As a follow up to my last post, I wanted to bring the subject of The War Room closer to home. Again, in full disclosure I have not seen the film but I have heard a common thread in those that have seen, including the two reviews I posted in my last piece. Most notably, the takeaway from the film is that if you just pray hard enough God will do it.
Please allow me to get a little personal. Not that my story in no way can be a measuring stick but I think it can be instructive concerning this simplified formula in the context of God’s work in his creation. I also share this story because I know I’m not alone and I suspect this will resonate with a good number of Christians.
First know that I’m not sharing for this the sake of bashing a movie or releasing emotional diarrhea but the sake of examining how we consider prayer.
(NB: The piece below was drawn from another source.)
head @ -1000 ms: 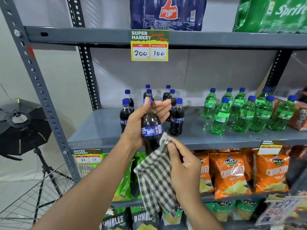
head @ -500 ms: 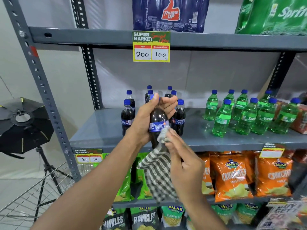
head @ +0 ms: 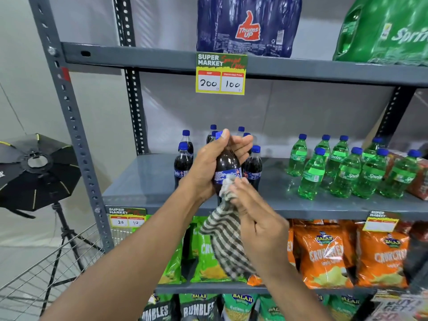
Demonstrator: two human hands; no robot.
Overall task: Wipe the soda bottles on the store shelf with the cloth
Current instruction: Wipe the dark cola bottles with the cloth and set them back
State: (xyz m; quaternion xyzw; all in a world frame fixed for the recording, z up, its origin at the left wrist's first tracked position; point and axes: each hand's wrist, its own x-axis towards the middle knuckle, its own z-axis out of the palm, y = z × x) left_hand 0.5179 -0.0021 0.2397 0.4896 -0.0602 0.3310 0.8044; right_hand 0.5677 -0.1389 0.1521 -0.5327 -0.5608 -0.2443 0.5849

For most of the 7 years I was in a troubled, unequally yoked marriage that was peppered with chronic illness and unkindness, I prayed. Oh how I prayed. I prayed that God would save my husband and soften his heart. I prayed that God would heal him and make our marriage whole. I turned my living room into a ‘war room’ and being more aligned with charismatic teaching at that time, would storm the gates, as I called it. The situation didn’t budge.
One day in 2004, I stopped dead in my tracks, or rather, I believe I was stopped dead in my tracks because the Lord gripped my heart. I was tired. I was disappointed. But most of all, I was intent on having things my way. My roar of anticipated triumph turned into a whisper of surrender – “not my will, but yours Lord.” I so desperately wanted him to give me that shiny object of a good marriage that I had prayed for. But alas, his will was something different. It was not long after that in that same year that my husband’s health rapidly declined and he passed away that August just shy of my son’s 7th birthday.
Some months later, I prayed that God would still grant the desires of my heart for the good marriage that I didn’t really know. Little did I know that he would be leading me towards a significant theological shift and a move towards seminary. Once that happened, my focus shifted on how the Lord might use me to help others think theologically in a faithful way according to what he has revealed. I was so absorbed in that pursuit that my simple prayer took a back seat, that is, until right at the time I moved to Dallas and started seminary.
Not only did God not answer THAT prayer, but then took me into a personal excavation to root up some deep troubled spots. Sanctification 301 in the midst of Greek, Hebrew and theology. But I also prayed that God might grant my son a mentor since he was fatherless. Nothing. And it was not for a lack of trying and definitely not for a lack of praying. Every effort attempted was met with a closed door, including one pastor from my former church who told me that if that’s what I wanted, I could start a program. I’ll say no more about that except thank God, I’m no longer there.
And so, I have watched my son grow into his teenage years, without the mentor with a consistent presence that I desperately prayed for. And now that he is almost 18, it doesn’t seem as pressing though I still do pray for some faithful presence in his life.
I confess that I have been left dazed and confused at times, especially seemingly always surrounded by those proclaiming how God has answered their prayers in areas that are intensely meaningful for me. But I know that my story is not unique. I know that there are many in the body of Christ who good desires joined with fervent prayer have yielded the opposite of what they’ve requested. Sometimes that marriage doesn’t work out, or that womb is not opened, or that loved one dies. Hard prayer is sometimes met with hard disappointment. The Lord has his reasons.
I share this personal tale out of heartfelt concern that we don’t turn the “just hard enough and God will do it” into a space that does not allow for Him to do as he pleases. I am concerned that, especially in light of the film’s recent release, that Christians with stories like mine would be looked as faithless with deficient prayers simply because they haven’t been answered. God forbid that we put a millstone around the neck of a saint, already groping for the goodness of God and wondering if they must be doing something wrong. For sure, some have wondered away from the faith for this very reason. That’s the concern I have with movies that sum up prayer so easily like a magic formula.
Don’t get me wrong. I am definitely not saying don’t pray. I am not saying don’t believe that God can’t and won’t turn situations around. I am convinced that the God of the universe, who spoke the worlds into being by the word of his power, who orchestrated an intricate and elaborate scheme for our redemption through Christ, who raised him by his own power can do abundantly above what we can ask or think. He does answer prayers. But when he does not, I’ve also learned that He can handle my vapor of a life with it’s continued whispers of prayers that sometimes languish in disappointment. He is still there, still faithful and still good. That does not stop me from being the persistent widow, so to speak. But I have learned in the same breath of asking to restore the years the locust have eaten to also declare ‘your will be done.’
If you really want a faithful treatment on the topic of prayer, I highly recommend A Praying Life by Paul Miller. I have found it to be faithful to the whole counsel of Scripture, deeply encouraging and intensely instructive.